=== Begin Enclosure ===

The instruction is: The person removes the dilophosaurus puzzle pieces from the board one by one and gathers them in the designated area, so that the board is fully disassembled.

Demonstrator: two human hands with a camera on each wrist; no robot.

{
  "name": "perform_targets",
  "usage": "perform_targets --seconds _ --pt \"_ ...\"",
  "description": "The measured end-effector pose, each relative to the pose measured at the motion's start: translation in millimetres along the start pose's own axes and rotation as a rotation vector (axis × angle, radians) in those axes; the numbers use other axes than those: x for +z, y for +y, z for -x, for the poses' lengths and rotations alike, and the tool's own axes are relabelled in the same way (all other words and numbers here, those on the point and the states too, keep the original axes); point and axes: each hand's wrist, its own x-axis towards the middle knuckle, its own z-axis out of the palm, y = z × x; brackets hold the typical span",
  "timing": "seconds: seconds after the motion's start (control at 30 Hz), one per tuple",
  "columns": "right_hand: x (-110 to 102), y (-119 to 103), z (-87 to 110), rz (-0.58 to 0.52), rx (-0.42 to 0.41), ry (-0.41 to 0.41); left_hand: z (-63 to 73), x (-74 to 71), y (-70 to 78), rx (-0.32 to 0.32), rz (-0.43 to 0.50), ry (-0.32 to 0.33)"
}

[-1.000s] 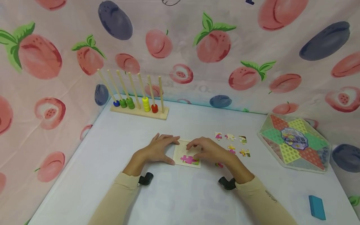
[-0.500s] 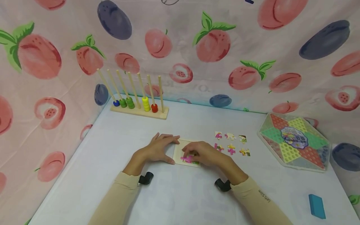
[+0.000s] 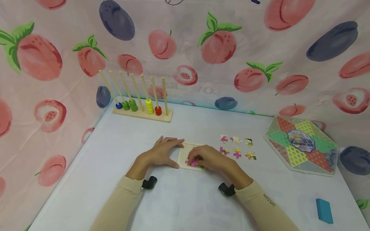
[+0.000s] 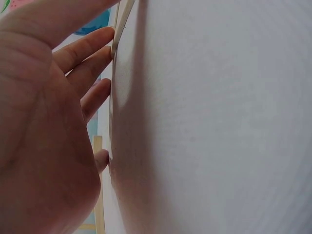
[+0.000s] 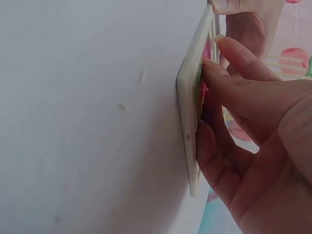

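Note:
In the head view, a small square wooden puzzle tray (image 3: 185,150) lies mid-table with pink and green puzzle pieces in its lower part. My left hand (image 3: 159,153) steadies the tray's left side, index finger by the upper corner and thumb at the lower one. Those fingers are fairly straight; the left wrist view shows fingertips (image 4: 105,36) right at the tray's edge. With curled thumb and index finger, my right hand (image 3: 208,157) pinches a pink puzzle piece (image 3: 193,163) over the tray's lower part. The right wrist view has the thumb (image 5: 217,73) against the pieces.
Several loose puzzle pieces (image 3: 237,153) lie in two rows right of the tray. A wooden bead abacus (image 3: 141,115) stands at the back left. A star-patterned board game box (image 3: 302,146) is at the right, with a blue block (image 3: 324,210) near the front right.
My right hand has moved slightly left and down over the tray, its fingers closing at the pink piece, which has shifted a little. The left hand stays at the tray's edge.

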Motion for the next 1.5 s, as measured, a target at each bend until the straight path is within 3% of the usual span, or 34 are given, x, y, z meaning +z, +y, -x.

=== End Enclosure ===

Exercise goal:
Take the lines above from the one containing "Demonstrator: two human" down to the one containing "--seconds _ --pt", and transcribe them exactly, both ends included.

Response:
Demonstrator: two human hands with a camera on each wrist; no robot.

{
  "name": "perform_targets",
  "usage": "perform_targets --seconds _ --pt \"_ ...\"",

Thus the exercise is complete.